「ナマエ、コーヒー飲むなら僕の分も♠」
「……何でわたしが淹れなきゃいけないんですか」
「ナマエが淹れた方が美味しいから♥」
ヒソカはニコニコしながら、シンクで昼食の食器を洗っている。
……猟奇的殺人狂が洗剤使って台所で洗い物?
似合わない。実に似合わない。今はさすがにあの奇妙な風体ではなく、化粧も落とした状態なのだが、中身が狂っていることは変わらないのだ。そんなヒソカが、手を泡まみれにしながら、私にコーヒーを淹れろと言う。

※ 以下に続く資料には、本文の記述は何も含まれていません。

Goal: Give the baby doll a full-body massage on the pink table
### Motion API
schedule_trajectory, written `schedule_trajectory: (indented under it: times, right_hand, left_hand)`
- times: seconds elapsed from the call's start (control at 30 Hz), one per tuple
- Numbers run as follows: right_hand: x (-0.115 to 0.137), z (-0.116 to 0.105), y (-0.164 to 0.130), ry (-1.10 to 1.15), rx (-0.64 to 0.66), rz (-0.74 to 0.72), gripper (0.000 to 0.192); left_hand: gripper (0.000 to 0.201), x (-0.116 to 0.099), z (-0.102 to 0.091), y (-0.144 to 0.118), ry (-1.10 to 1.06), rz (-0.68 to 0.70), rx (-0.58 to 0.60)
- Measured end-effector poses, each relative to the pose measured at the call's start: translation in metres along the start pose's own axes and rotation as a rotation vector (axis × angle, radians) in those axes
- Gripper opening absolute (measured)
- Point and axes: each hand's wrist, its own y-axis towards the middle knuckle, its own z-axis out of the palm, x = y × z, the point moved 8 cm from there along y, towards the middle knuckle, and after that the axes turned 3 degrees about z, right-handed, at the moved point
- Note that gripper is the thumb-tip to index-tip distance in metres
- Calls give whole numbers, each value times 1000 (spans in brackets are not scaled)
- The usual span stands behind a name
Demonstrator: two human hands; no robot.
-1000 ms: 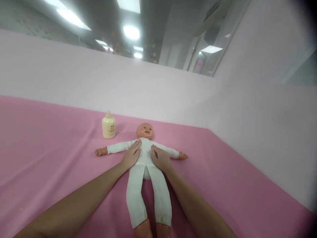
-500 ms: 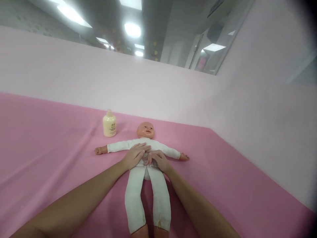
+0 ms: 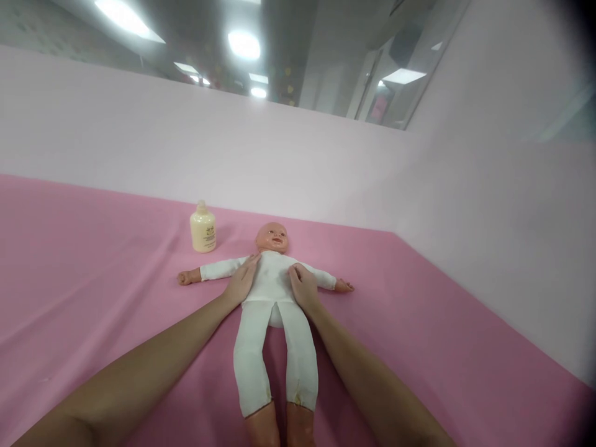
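Left hand (image 3: 241, 282), right hand (image 3: 303, 287) flat on doll (image 3: 272, 292) — bottle (image 3: 203, 228) apart

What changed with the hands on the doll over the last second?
Half a second ago both hands met at the middle of the white-suited plastic baby doll; now the left hand and right hand have slid apart to its sides. The doll, cream lotion bottle and pink cloth stayed put.
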Motion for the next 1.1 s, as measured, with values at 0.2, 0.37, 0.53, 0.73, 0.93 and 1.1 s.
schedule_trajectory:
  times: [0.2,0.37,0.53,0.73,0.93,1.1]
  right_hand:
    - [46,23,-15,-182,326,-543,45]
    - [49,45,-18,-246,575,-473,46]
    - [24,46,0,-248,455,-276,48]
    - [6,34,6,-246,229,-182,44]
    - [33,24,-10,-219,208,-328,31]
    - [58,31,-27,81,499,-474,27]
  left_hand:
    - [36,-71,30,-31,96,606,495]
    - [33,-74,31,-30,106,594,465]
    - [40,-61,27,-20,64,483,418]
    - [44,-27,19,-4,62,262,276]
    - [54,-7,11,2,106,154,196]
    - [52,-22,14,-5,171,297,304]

私が仕方なくコーヒーを淹れたのを見計らって、ヒソカは手を止め、ダイニングの方へやってきた。私はもちろん、ヒソカと仲良しこよしするつもりはないので、コーヒーはヒソカの分だけだ。慣れたとはいっても、何せ親の敵の殺人犯なわけだし。本当は自分が飲みたかったからコーヒーを用意したわけだが、背に腹は代えられない。私はそそくさとダイニングを後にし、自室に戻ろうとした。
「どこへいくの?♠」
私を呼び止めたのは、ヒソカだ。振り向くと、ヒソカは手首をちょいちょいと振っていて、まるで手招きしているようだ。
「どこって……自室に戻ろうと。」
「それじゃわざわざキミに淹れてもらった意味がないな♣ とりあえずこっちに来て、一緒にお茶をしよう。キミの淹れるコーヒーはおいしい。」
「……なんで私があなたとお茶なんてしなきゃいけないんですか」
とにかく、まるで手招きのようだと思ったジェスチャーは実際に手招きだったようだ。
「同居人であるキミは、生活上のパートナーとも言えるわけだ。そんなキミと、親睦を深めようとするのはそんなに不思議かい?♦」
「そんなの、信じられないです。そう言って、父を殺したように、私を殺すのね」
「そんな無意味なこと♠」
ヒソカは薄く笑ってかぶりを振る。いつまでも部屋の入り口に突っ立ってるわけにもいかず、私はなんとなく雰囲気に押されて、ヒソカの座る席の、斜向かいの席に浅く腰を下ろした。それを見てヒソカは満足げに笑い、飲みかけのコーヒーを差し出す。
「……飲みかけなんて」
「ナマエが一杯しか淹れなかったんだろう♠」
「……うるさい」
ヒソカのニヤニヤ笑いにカチンときた私は、もうどうにでもなれと、半ばやけっぱちでカップを受け取り、ぐいとコーヒーを飲み干した。飲みかけだろうがなんだろうが、私の淹れたコーヒーは美味しい。思えば、人の飲みかけの飲み物を飲んだのなんて初めてだった。私の淹れるコーヒーを、好きこのんで誰かが飲んでくれるのも、初めてだった。
「ん、落ち着いたかい?」
「……どうも」
「キミと仲良くなるのは骨が折れそうだ。せっかく同居なんて古めかしくて
「…………なんで、同居なんですか。私と同居することで、あなたにどんな利益があるんですか」
これは、二日間ずっと私が抱き続けた疑問だ。思い返すは、二日前、父が目の前で殺されたあの日のことだ。